Reputation: 3595
I am working on a project and I have two domains.
class Author {
Book book
String name
}
class Book {
Author author
String title
}
I have saved an instance of domain Author in database and in a service I do something like this:
def authorInstance = Author.getById(1)
def bookInstance = new Book(author:authorInstance, title: "Foo")
But i do not save the bookInstance rather, I use it for couple of more processes. This gives me org.hibernate.TransientObjectException. I also tried to do something like:
def authorInstance = Author.getById(1)
def aI = authorInstance
def bookInstance = new Book(aI, title: "Foo")
But in this case too, I get the same error. I am working in this way because I am working in legacy code, so I cannot change much. Is there a work around for this ?
Upvotes: 0
Views: 403
Reputation: 384
By the way, there is another issue with your possible replacement code. Instead of:
def bookInstance = new Book(aI, title: "Foo")
you would need
def bookInstance = new Book(author:aI, title: "Foo")
Book has an in-memory constructor declared which takes a Map object and "author" and "title" are keys into that Map.
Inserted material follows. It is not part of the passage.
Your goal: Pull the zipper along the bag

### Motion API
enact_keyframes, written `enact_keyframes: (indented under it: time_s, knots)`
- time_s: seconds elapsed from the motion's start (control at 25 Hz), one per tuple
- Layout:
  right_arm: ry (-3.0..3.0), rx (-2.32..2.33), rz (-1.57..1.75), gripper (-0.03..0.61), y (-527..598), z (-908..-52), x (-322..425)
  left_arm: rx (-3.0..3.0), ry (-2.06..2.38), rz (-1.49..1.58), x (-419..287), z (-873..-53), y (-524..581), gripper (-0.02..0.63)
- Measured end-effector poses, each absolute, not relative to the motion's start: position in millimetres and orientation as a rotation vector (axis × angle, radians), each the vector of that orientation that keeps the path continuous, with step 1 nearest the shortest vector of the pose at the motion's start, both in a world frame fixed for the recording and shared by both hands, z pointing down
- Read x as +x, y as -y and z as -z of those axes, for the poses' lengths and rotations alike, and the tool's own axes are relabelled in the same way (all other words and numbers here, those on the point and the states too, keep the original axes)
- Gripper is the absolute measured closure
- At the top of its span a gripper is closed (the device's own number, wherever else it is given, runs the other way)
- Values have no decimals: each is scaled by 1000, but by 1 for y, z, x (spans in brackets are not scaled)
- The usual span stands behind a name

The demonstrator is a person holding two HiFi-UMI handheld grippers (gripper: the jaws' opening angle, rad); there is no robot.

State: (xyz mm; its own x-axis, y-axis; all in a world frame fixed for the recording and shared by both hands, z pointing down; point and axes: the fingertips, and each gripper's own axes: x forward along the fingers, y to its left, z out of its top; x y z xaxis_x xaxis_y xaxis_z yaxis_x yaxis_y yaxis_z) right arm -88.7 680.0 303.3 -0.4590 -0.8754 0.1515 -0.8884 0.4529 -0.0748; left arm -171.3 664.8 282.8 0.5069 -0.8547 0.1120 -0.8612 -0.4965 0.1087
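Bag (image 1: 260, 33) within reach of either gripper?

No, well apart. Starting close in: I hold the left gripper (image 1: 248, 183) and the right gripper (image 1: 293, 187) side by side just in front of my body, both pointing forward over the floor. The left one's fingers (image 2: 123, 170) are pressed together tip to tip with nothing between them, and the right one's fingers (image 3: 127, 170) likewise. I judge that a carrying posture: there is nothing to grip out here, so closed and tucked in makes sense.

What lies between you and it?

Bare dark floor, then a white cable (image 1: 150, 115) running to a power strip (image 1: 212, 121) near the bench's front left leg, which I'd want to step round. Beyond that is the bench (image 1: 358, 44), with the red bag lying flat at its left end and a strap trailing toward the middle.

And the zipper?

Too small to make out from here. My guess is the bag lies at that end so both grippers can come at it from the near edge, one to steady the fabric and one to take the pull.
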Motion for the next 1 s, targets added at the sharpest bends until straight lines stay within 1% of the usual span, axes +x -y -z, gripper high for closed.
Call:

This constructure then uses the map to initialize class members.
Upvotes: 0
Reputation: 13475
You're apparently changeing some field of authorInstance you set. That's what TransientObjectException
says: "object references an unsaved transient instance"
. Please do read and do quote the error messages.
Save the Author
before saving a book. Or do not modify it.
An you probably would like to use hasMany and belongsTo.